在本发明中,所述环氧香草醛席夫碱化合物的制备方法优选包括以下步骤:
将香草醛和三聚氰胺在溶液中进行醛胺缩合反应,得到香草醛席夫碱中间体;
所述香草醛席夫碱中间体的结构如式II所示:
式II;
将所述香草醛席夫碱中间体、环氧氯丙烷和第一催化剂混合,进行第一环氧化反应,得到第一环氧化产物;
将所述第一环氧化产物和第二催化剂混合,进行第二环氧化反应,得到环氧香草醛席夫碱化合物。
本发明优选将香草醛和三聚氰胺在溶液中进行醛胺缩合反应,得到香草醛席夫碱中间体。
在本发明中,所述香草醛和三聚氰胺的摩尔比优选为(2~5):1,更优选为(3~3.5):1。
在本发明中,将香草醛和三聚氰胺在溶液中进行醛胺缩合反应优选为将香草醛的溶液和三聚氰胺的溶液混合,进行醛胺缩合反应;所述香草醛的溶液所用溶剂优选为乙醇、冰醋酸或90℃的去离子水,更优选为90℃的去离子水;所述三聚氰胺的溶液所用溶剂优选为乙醇、乙二醇或90℃的去离子水,更优选为90℃的去离子水;所述香草醛的溶液中香草醛的摩尔浓度优选为1~3mol/L,更优选为2mol/L;所述三聚氰胺的溶液中三聚氰胺的摩尔浓度优选为0.2~0.5mol/L,更优选为0.3~0.4mol/L。
在本发明中,所述醛胺缩合反应的温度优选为70~90℃,更优选为80~90℃,保温时间优选为24~96h,更优选为24~80h。
所述醛胺缩合反应完成后,本发明优选将所述醛胺缩合反应所得产物依次进行固液分离、水洗和干燥,得到香草醛席夫碱中间体。
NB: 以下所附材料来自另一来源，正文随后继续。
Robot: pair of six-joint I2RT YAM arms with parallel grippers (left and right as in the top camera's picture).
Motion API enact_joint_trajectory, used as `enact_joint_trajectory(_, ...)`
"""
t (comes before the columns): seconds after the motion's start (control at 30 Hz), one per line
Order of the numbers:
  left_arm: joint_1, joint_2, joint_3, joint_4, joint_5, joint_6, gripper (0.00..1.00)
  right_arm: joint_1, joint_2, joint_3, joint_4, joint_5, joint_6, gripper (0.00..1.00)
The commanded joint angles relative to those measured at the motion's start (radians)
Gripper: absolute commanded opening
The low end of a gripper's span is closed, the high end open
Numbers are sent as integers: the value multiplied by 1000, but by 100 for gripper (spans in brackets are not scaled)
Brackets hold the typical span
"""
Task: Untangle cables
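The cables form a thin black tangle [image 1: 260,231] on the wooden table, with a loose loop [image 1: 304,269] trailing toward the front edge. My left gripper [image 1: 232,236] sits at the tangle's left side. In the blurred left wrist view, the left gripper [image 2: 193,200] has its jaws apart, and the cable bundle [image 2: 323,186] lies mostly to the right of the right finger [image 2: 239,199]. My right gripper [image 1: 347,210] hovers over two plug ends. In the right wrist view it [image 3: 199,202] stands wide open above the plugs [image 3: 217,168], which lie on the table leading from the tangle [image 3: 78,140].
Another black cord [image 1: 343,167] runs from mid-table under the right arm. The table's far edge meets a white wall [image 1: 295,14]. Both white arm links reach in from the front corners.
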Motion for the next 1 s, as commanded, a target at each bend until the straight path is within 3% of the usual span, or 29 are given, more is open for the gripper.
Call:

在本发明中,所述固液分离优选为过滤;所述水洗的温度优选为85~100℃,更优选为90℃;所述水洗的次数优选为3~5次,更优选为4次;所述水洗优选用去离子水进行;所述干燥优选为真空干燥;所述干燥的温度优选为70~90℃,更优选为80℃;所述干燥的时间优选为16~32h,更优选为20~24h;所述真空干燥的真空度优选为0.05~0.1MPa,更优选为0.06~0.09MPa。
本发明通过水洗去除醛胺缩合反应产物中未反应的香草醛与三聚氰胺。
得到所述香草醛席夫碱中间体后,本发明优选将所述香草醛席夫碱中间体、环氧氯丙烷和第一催化剂混合,进行第一环氧化反应,得到第一环氧化产物。
在本发明中,所述第一催化剂优选包括四丁基溴化铵、四甲基溴化铵和丁二酸酐中的一种或几种,更优选为四甲基溴化铵。当第一催化剂为上述几种时,本发明对不同种类催化剂的配比没有特殊限定,任意配比即可。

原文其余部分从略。